From:Eldin Raigmore <eldin_raigmore@...>
Date:Sunday, August 13, 2006, 18:20
In "Keepsakes and Treasures: a Love Story", a short story copyrighted 1999
by Neil Gaiman, written for Al Sarrontonio's collection "999", the
following is said:

"'Legendary' is a good word to use for the Shahinai.  It means I'd never
heard of them and didn't know anyone who had, and once I started looking
for them even the people who had heard of them didn't believe in them.

"'After all, my good friend,' my pet Russian academic said, handing over
his report, 'you're talking about a race of people the sole evidence for
the existence of which is half a dozen lines in Herodotus, a poem in
the "Thousand and One Nights", and a speech in the "Manuscrit Trouvé à
Saragosse".  Not what we call reliable sources.'"

and

"I phoned MacLeod's room at the Savoy.  Told him to come and meet me on the
bridge.

"His suit was, if anything, a louder check than the one he'd worn on
Tuesday.  He gave me a buff envelope filled with word-processed pages: a
sort of homemade Shahinai-English phrase book.  'Are you hungry?', 'You
must bathe now.', 'Open your mouth.'; anything Mr.

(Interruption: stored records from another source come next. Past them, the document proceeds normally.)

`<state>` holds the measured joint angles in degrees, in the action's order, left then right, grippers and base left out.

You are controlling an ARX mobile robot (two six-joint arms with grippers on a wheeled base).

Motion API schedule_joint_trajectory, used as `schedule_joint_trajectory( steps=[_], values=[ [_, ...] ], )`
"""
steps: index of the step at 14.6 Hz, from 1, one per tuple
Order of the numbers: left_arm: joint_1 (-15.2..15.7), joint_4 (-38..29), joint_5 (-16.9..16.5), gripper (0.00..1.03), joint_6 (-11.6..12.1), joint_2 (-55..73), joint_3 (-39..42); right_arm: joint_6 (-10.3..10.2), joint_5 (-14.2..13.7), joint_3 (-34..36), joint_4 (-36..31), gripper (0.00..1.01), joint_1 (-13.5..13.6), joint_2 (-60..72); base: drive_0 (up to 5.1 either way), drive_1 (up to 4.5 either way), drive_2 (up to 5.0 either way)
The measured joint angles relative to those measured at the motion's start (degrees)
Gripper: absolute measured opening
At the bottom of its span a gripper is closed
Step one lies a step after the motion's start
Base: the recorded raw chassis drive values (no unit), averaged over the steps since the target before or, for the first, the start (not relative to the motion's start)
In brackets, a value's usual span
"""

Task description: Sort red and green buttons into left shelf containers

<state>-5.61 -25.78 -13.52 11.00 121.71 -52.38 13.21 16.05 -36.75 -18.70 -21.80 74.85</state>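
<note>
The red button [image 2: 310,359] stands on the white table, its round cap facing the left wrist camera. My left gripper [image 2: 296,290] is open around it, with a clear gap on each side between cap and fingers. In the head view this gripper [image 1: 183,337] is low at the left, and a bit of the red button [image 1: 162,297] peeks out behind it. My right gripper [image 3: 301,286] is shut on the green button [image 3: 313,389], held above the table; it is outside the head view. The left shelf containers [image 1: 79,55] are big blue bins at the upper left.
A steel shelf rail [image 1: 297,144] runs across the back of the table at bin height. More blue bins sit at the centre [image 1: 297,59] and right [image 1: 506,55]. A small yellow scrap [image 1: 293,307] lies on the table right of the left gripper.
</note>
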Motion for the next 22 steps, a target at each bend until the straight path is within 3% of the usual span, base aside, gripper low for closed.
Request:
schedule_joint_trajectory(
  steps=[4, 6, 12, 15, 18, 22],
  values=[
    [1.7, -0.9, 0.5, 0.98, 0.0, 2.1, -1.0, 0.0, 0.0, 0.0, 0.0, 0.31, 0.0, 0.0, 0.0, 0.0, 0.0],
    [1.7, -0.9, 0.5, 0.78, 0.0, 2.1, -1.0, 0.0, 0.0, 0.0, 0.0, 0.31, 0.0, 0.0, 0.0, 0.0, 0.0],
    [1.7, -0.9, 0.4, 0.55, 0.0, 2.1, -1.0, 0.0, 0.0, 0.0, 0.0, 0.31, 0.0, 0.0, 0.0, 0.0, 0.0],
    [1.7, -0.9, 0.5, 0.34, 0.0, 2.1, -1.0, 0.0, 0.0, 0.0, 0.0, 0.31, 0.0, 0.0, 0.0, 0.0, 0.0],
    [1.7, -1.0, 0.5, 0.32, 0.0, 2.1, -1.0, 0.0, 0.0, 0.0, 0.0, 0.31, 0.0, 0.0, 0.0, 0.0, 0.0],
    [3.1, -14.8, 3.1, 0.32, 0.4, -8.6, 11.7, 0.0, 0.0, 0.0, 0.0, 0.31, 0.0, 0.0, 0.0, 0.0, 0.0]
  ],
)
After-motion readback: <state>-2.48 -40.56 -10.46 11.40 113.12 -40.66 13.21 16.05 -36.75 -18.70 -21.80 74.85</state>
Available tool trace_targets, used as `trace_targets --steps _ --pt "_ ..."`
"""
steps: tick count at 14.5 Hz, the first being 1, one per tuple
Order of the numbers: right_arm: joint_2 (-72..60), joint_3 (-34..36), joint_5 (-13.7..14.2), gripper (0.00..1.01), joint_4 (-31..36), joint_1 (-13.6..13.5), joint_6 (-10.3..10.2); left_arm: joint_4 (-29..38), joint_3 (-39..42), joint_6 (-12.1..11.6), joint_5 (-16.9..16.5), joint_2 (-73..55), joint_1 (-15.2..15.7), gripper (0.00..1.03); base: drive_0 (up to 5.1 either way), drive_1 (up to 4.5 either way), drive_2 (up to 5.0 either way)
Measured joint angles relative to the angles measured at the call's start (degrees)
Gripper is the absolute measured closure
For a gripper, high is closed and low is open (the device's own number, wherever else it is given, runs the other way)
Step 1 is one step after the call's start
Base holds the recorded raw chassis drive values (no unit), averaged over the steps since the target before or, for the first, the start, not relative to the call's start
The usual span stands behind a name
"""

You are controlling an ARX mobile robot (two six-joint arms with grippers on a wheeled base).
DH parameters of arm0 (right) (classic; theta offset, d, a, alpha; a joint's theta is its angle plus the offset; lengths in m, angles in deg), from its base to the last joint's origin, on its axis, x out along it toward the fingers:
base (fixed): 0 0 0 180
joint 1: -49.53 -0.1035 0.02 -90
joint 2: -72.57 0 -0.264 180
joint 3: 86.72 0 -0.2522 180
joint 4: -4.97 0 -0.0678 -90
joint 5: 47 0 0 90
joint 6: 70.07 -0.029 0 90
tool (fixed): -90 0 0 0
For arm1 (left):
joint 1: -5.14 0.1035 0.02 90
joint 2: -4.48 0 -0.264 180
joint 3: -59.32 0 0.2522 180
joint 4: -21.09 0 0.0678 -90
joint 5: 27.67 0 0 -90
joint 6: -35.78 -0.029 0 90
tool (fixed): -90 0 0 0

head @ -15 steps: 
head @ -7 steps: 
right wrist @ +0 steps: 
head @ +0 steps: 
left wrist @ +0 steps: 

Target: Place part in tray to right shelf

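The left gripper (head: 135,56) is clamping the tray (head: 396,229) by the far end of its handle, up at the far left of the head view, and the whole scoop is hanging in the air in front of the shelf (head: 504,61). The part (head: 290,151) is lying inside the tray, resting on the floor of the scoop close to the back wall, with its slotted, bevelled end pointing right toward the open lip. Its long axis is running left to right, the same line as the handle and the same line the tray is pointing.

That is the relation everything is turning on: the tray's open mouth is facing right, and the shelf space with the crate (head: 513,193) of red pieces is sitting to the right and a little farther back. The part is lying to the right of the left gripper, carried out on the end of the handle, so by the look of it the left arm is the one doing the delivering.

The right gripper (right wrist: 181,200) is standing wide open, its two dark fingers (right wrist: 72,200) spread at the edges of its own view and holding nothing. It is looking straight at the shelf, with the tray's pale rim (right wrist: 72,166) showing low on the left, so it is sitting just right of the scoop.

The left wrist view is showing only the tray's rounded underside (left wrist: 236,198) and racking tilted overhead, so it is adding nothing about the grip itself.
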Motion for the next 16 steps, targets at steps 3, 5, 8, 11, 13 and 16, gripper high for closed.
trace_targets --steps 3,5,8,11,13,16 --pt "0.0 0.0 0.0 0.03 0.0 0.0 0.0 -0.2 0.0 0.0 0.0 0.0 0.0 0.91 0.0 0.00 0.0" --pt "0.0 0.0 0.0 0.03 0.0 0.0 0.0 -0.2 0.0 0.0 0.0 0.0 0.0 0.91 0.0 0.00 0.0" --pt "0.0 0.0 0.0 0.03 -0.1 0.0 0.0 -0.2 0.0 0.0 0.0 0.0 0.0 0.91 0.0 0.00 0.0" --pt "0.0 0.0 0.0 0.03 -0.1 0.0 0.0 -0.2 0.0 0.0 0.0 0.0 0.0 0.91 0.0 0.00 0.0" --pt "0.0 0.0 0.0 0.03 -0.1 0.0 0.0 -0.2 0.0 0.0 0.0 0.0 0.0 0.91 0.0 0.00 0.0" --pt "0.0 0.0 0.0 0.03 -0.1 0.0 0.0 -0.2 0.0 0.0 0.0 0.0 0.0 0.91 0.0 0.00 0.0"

Alice might need to
communicate.

"I put the envelope in the pocket of my mac.

'Fancy a spot of sightseeing?' I asked, and Professor MacLeod said it was
always good to see a city with a native.

"'This work is a philological oddity and a linguistic delight,' said
MacLeod as we walked along the Embankment.  'The Shahinai speak a language
that has points in common with both the Aramaic and the Finno-Ugric family
of languages.  It's the language that Christ might have spoken if he'd
written the epistle to the primitive Estonians.  Very few loanwords, for
that matter.  I have a theory that they must have been forced to make quite
a few abrupt departures in their time.  Do you have my payment on you?'"

--------

Does anyone have any knowledge of Shahinai, or of any conlang that might be
similar to Shahinai?  As if, perchance, St. Paul had preached the gospel to
the ancient Estonians?  Or any other conlang that is similar to both the
Aramaic language and the Finno-Ugric family?

If not, would anyone like to give it a try?  How would one go about that?